Она продолжала свою речь, но Ван Лун не стал слушать дальше, потому что эти слова указали ему путь, как удовлетворить свое ненасытное стремление к девушке, которую он любил; он купит ее и приведет в свой дом, и она станет его собственностью, и никто другой не будет обладать ею, и он будет есть и насытится, и будет пить и утолит свою жажду. И он сразу поднялся с постели, вышел и сделал потихоньку знак дядиной жене. И когда она вышла к нему за ворота, под финиковую пальму, где никто не мог слышать его слов, он сказал ей:
– Я слышал, что ты говорила во дворе. Ты права. Мне нужна вторая жена. Почему бы мне не привести ее в дом, если у меня столько земли, что я могу прокормить нас всех?
Она отвечала с готовностью:
– И впрямь, почему бы и не привести? Так делают все мужчины, которым повезло в жизни. Только бедняку приходится пить из одной чашки.
Так говорила она, зная, что он скажет дальше. И он продолжал, как она и ожидала:
– Но кто станет хлопотать за меня и пойдет в посредники? Мужчина не может пойти к женщине и сказать: «Иди в мой дом!»
Она сейчас же ответила:
– Предоставь это дело мне. Скажи только, кто эта женщина, и я устрою все дело.

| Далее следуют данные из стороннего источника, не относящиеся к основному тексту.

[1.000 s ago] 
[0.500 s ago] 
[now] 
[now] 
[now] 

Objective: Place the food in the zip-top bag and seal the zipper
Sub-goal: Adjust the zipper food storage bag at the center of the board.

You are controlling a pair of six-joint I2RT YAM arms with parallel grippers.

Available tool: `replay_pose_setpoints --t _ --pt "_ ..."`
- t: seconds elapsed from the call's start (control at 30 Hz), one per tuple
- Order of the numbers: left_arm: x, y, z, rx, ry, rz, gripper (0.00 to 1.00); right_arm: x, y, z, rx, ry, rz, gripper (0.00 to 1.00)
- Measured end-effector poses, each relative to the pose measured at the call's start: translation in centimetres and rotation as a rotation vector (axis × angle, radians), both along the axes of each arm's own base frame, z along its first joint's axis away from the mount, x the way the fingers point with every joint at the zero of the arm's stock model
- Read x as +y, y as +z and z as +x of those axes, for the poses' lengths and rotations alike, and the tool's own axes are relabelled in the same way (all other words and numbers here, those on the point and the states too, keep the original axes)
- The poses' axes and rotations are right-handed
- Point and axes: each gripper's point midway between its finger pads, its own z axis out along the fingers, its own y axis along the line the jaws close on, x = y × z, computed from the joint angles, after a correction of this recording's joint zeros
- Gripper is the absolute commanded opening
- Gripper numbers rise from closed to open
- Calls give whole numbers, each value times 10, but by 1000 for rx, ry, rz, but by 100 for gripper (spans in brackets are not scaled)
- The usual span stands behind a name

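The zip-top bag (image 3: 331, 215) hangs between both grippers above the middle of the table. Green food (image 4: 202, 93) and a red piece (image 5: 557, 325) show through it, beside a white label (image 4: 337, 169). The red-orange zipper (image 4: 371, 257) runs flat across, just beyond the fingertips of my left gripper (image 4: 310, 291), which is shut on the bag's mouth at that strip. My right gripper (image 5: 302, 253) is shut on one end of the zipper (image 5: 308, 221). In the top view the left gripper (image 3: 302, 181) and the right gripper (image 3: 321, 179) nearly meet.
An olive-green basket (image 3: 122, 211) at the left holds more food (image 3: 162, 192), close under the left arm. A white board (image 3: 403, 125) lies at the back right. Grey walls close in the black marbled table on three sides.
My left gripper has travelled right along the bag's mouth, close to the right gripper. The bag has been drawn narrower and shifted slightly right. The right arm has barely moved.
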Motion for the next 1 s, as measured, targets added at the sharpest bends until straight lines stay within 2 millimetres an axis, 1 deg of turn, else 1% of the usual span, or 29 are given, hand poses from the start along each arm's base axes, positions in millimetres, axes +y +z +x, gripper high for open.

Тогда Ван Лун ответил неохотно и робко, потому что он еще ни разу не произносил ее имени вслух:
– Это женщина по имени Лотос.
Ему казалось, что все слыхали это имя, и он забыл, что только два коротких летних месяца тому назад он и сам не знал о ее существовании. Его раздражало поэтому, что жена дяди начала расспрашивать дальше:
– А где она живет?
– Где же, – отвечал он, нахмурясь, – где же, как не в большом чайном доме на главной улице города?
– В том, который называют Домом цветов?
– В каком же другом? – возразил Ван Лун.
Она раздумывала некоторое время, пощипывая пальцами пухлую нижнюю губу, и наконец сказала:
– Я никого там не знаю. Придется искать путей. А кто сводня при этой женщине?
И когда он ответил, что это Кукушка, которая была прежде рабыней в большом доме, она засмеялась и воскликнула:
– Ах эта! Так вот чем она занялась после того, как старый господин умер ночью у нее в постели! Что же, это как раз по ней. – Она снова засмеялась надтреснутым смехом и сказала спокойно: – Эта! Ну, тогда это дело нетрудно будет уладить. Все теперь ясно. Она всегда была готова на все что угодно, хоть гору сдвинуть с места, как только ей сунут в руку серебро.
У Ван Луна сразу пересохло во рту, когда он это услышал, и голос упал до шепота:
– Плати ей серебром! Серебром и золотом! Чего бы это ни стоило, хотя бы пришлось отдать всю мою землю!
После этого – так странна и противоречива любовная лихорадка – Ван Лун не захотел ходить больше в чайный дом, пока дело не будет улажено. Он говорил себе: «А если она не захочет идти в мой дом и быть только моей, я лучше перережу себе горло, но больше ходить к ней не стану».
Но при мысли, что «она не захочет», сердце у него замирало от страха, и он постоянно бегал к жене дяди и говорил:
– От лишних трат мы не обеднеем. Сказала ты Кукушке, что у меня золота и серебра сколько угодно? – И прибавил: – Скажи ей, что в моем доме ей не придется делать никакой работы и что она будет носить только шелковую одежду и есть акульи плавники хоть каждый день, если захочет.
Наконец толстуха вышла из себя и закричала, вращая белками:
– Довольно, довольно! Разве я дура, или мне в первый раз сводить мужчину с девушкой? Все это я уже не раз ей говорила!
Тогда ему ничего не оставалось делать, разве только грызть себе ногти и осматривать дом, как будет его осматривать Лотос. И он то и дело торопил О Лан то мести, то мыть, то передвигать столы и стулья, и бедная женщина все больше и больше приходила в ужас, потому что теперь она хорошо знала, что ее ожидает, хотя он ничего не сказал ей.
Ван Лун не мог больше спать с О Лан и говорил себе, что когда в доме будут две женщины, то понадобятся еще комнаты и еще двор, понадобится место, куда он мог бы удалиться вместе со своей возлюбленной и побыть с ней наедине. И, не дожидаясь, пока жена дяди доведет дело до конца, он позвал своих батраков и приказал им пристроить еще двор к его дому позади средней комнаты, а кругом двора три комнаты: одну большую и две маленькие по бокам. И батраки в изумлении смотрели на него, но не смели возражать. Они накопали глины в поле, сложили стены и утрамбовали их, и Ван Лун послал в город за черепицей для крыши.